My Answer: We assume the model $$Y=\alpha+\beta_XX+\beta_ZZ+\varepsilon,$$ with $\beta_X$ and $\beta_Z$ given by \begin{align*} \beta_X=R_{Y\!X\cdot Z} &=\frac{\sigma_Z^2\sigma_{Y\!X}-\sigma_{Y\!Z}\sigma_{Z\!X}}{\sigma_X^2\sigma_Z^2-\sigma_{X\!Z}^2}\\ \beta_Z=R_{Y\!Z\cdot X} &=\frac{\sigma_X^2\sigma_{Y\!Z}-\sigma_{Y\!X}\sigma_{X\!Z}}{\sigma_Z^2\sigma_X^2-\sigma_{Z\!X}^2}. \end{align*} Now here's where things get a little hazy.

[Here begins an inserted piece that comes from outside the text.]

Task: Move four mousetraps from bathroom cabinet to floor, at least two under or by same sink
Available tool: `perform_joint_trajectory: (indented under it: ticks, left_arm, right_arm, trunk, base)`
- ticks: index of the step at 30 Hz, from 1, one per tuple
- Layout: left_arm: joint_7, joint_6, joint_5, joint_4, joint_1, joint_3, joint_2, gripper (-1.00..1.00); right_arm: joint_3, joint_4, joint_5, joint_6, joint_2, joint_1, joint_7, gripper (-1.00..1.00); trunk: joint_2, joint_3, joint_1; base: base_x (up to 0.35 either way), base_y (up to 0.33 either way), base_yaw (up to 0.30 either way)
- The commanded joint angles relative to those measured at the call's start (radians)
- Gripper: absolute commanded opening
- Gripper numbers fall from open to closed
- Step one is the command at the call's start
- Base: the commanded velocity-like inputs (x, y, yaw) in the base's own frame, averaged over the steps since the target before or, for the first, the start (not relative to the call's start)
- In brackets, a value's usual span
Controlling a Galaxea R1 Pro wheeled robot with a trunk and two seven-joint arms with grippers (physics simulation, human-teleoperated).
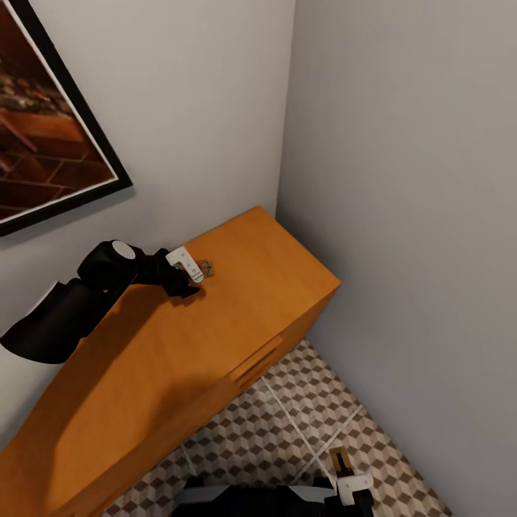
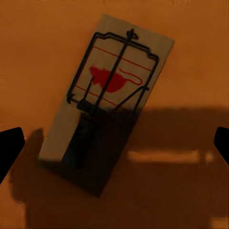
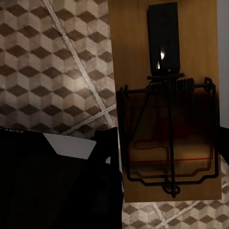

Going off the model, and the idea that if $C=aA+bB,$ then $\sigma_C^2=a^2\sigma_A^2+b^2\sigma_B^2,$ we have the following equations: \begin{align*} \sigma_X^2&=\sigma_{U_X}^2=1\\ \sigma_Y^2&=\frac19 \sigma_X^2+\sigma_{U_Y}^2=\frac{10}{9}\\ \sigma_Z^2&=\frac{1}{256}\sigma_Y^2+\sigma_{U_Z}^2=\frac{1157}{1152}. \end{align*} Here's where I have trouble: computing the covariances. I know that, for example, $$\sigma_{XY}=E(XY)-\underbrace{E(X)}_{=0}E(Y)=E(XY)$$ in this case, since $E(X)=0.$ Then I substitute in to obtain \begin{align*} E(XY) &=E(X(X/3+U_Y))\\ &=\frac13 E\big(X^2\big)+\underbrace{E(XU_Y)}_{=0}\\ &=\frac13\left(\sigma_X^2-(E(X))^2\right)\\ &=\frac13. \end{align*} A similar calculation reveals that \begin{align*} \sigma_{XZ}&=\frac{1}{48}\\ \sigma_{YZ}&=\frac{5}{72}. \end{align*}

My question is: are these calculations correct so far? If so, I think I can make my way to the end by plugging into the expressions above for the regression coefficients, and then the model.

Thank you for your time!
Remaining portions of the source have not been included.